## WORK TO COMPLETE
Set down exactly, from the records below, the line with "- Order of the" through the line with "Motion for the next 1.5", and nothing else.

########################################

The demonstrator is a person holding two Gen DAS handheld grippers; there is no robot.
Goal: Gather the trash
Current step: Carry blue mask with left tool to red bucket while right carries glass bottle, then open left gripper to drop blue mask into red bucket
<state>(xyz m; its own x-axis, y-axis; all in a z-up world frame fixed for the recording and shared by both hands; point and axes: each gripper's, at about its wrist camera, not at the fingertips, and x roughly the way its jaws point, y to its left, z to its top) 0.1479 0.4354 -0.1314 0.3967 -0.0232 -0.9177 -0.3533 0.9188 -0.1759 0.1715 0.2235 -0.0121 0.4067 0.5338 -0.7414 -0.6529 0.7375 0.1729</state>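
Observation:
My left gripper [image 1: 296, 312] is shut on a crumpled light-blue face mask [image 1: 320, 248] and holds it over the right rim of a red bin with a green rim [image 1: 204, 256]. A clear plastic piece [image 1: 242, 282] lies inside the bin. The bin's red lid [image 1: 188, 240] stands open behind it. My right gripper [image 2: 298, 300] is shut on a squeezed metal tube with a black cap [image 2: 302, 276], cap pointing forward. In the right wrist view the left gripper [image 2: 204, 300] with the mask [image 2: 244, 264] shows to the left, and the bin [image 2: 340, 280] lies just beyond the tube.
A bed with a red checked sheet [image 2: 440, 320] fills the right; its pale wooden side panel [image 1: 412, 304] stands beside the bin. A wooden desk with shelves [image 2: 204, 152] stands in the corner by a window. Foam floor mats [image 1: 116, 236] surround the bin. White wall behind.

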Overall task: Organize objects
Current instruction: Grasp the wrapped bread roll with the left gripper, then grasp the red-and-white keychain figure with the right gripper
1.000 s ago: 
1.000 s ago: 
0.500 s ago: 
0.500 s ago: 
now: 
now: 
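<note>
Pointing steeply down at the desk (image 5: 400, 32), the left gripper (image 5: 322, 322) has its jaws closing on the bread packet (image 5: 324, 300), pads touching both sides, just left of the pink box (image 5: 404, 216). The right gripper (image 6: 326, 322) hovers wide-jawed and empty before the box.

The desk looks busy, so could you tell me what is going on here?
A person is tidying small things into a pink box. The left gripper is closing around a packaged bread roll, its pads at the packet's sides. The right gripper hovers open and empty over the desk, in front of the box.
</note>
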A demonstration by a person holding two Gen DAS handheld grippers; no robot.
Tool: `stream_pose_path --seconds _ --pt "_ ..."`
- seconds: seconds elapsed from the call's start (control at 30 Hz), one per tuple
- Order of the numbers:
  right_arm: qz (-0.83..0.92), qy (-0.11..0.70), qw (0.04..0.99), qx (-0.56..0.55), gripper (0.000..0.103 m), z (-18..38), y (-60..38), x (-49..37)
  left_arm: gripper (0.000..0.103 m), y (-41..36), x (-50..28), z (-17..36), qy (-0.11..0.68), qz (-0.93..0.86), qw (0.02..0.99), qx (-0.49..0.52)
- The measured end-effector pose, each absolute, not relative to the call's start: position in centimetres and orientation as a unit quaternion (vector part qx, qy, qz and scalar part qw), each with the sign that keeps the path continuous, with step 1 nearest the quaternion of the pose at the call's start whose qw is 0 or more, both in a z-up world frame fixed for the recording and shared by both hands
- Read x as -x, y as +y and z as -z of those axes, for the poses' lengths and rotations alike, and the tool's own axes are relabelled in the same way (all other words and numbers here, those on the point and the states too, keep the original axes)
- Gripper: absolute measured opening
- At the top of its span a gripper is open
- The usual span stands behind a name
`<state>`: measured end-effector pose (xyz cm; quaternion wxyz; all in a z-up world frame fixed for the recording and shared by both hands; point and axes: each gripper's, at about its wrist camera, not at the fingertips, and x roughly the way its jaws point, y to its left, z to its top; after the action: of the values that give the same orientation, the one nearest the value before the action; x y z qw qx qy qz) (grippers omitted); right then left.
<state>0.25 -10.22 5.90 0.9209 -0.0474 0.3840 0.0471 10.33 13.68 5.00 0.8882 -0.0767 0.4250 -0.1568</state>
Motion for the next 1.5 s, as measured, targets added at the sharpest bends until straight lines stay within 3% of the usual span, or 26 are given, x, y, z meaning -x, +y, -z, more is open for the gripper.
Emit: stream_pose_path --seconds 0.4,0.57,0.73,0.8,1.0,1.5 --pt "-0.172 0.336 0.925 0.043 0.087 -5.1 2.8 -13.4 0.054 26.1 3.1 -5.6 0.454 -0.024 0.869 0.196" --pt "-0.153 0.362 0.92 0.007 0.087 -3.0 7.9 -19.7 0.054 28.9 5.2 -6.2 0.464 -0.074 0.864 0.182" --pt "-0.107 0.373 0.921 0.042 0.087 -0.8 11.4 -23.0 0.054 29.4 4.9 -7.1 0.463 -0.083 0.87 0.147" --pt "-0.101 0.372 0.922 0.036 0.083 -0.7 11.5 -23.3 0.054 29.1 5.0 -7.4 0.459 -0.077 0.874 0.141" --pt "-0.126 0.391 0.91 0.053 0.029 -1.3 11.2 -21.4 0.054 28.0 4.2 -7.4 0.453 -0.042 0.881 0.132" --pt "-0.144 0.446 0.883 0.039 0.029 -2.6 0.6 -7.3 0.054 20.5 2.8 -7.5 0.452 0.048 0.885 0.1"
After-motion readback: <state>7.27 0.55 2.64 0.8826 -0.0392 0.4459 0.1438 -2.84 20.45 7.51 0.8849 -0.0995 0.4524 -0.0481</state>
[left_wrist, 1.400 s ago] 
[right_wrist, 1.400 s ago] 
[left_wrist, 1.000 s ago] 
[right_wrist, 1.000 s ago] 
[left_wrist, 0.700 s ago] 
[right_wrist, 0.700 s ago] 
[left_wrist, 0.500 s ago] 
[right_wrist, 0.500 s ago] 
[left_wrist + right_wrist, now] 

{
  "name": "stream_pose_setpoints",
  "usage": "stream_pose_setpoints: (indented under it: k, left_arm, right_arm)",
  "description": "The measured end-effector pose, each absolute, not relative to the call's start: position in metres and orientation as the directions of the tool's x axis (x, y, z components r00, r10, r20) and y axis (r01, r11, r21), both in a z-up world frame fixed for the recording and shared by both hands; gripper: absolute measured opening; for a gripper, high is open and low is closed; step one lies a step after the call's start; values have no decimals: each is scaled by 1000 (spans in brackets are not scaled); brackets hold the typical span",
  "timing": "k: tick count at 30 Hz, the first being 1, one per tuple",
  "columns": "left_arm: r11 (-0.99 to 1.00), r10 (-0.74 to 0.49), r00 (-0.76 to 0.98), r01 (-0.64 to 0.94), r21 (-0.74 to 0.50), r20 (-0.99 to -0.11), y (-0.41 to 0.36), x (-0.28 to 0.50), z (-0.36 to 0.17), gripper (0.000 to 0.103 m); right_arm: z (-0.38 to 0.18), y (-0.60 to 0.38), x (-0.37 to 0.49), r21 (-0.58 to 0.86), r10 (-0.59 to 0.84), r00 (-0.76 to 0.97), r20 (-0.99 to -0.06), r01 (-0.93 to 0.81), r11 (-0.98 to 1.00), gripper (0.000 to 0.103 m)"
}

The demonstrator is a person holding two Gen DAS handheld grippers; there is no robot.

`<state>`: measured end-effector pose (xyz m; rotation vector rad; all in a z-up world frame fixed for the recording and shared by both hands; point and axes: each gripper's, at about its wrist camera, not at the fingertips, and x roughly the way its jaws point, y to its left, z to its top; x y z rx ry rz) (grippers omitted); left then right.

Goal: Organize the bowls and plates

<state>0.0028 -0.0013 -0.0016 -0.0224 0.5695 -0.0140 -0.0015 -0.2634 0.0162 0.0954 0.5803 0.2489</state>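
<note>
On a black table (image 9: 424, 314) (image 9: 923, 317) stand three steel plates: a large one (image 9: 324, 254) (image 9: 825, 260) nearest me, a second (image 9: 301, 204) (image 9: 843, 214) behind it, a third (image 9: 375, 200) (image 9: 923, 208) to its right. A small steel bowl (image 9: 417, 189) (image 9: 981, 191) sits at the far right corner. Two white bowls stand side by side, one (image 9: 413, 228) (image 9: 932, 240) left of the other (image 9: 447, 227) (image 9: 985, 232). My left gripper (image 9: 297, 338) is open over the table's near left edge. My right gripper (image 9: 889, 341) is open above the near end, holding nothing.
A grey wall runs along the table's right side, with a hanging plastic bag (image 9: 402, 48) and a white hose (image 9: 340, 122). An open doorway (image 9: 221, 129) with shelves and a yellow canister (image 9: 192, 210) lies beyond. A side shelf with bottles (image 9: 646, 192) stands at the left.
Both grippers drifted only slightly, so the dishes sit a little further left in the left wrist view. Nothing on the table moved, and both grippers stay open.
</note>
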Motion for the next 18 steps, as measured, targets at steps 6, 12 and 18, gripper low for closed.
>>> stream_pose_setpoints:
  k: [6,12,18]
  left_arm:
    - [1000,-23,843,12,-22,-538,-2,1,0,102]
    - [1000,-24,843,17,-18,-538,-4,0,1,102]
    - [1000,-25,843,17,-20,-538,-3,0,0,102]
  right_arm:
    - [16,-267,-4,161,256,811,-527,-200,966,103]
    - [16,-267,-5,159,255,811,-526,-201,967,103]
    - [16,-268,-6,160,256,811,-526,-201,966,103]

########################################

## RESULT OF THIS EXERCISE
- Order of the numbers:
  right_arm: qz (-0.83..0.92), qy (-0.11..0.70), qw (0.04..0.99), qx (-0.56..0.55), gripper (0.000..0.103 m), z (-18..38), y (-60..38), x (-49..37)
  left_arm: gripper (0.000..0.103 m), y (-41..36), x (-50..28), z (-17..36), qy (-0.11..0.68), qz (-0.93..0.86), qw (0.02..0.99), qx (-0.49..0.52)
- The measured end-effector pose, each absolute, not relative to the call's start: position in centimetres and orientation as a unit quaternion (vector part qx, qy, qz and scalar part qw), each with the sign that keeps the path continuous, with step 1 nearest the quaternion of the pose at the call's start whose qw is 0 or more, both in a z-up world frame fixed for the recording and shared by both hands
- Read x as -x, y as +y and z as -z of those axes, for the poses' lengths and rotations alike, and the tool's own axes are relabelled in the same way (all other words and numbers here, those on the point and the states too, keep the original axes)
- Gripper: absolute measured opening
- At the top of its span a gripper is open
- The usual span stands behind a name
`<state>`: measured end-effector pose (xyz cm; quaternion wxyz; all in a z-up world frame fixed for the recording and shared by both hands; point and axes: each gripper's, at about its wrist camera, not at the fingertips, and x roughly the way its jaws point, y to its left, z to its top; after the action: of the values that give the same orientation, the one nearest the value before the action; x y z qw qx qy qz) (grippers omitted); right then left.
<state>0.25 -10.22 5.90 0.9209 -0.0474 0.3840 0.0471 10.33 13.68 5.00 0.8882 -0.0767 0.4250 -0.1568</state>
Motion for the next 1.5 s, as measured, targets added at the sharpest bends until straight lines stay within 3% of the usual span, or 26 are given, x, y, z meaning -x, +y, -z, more is open for the gripper.

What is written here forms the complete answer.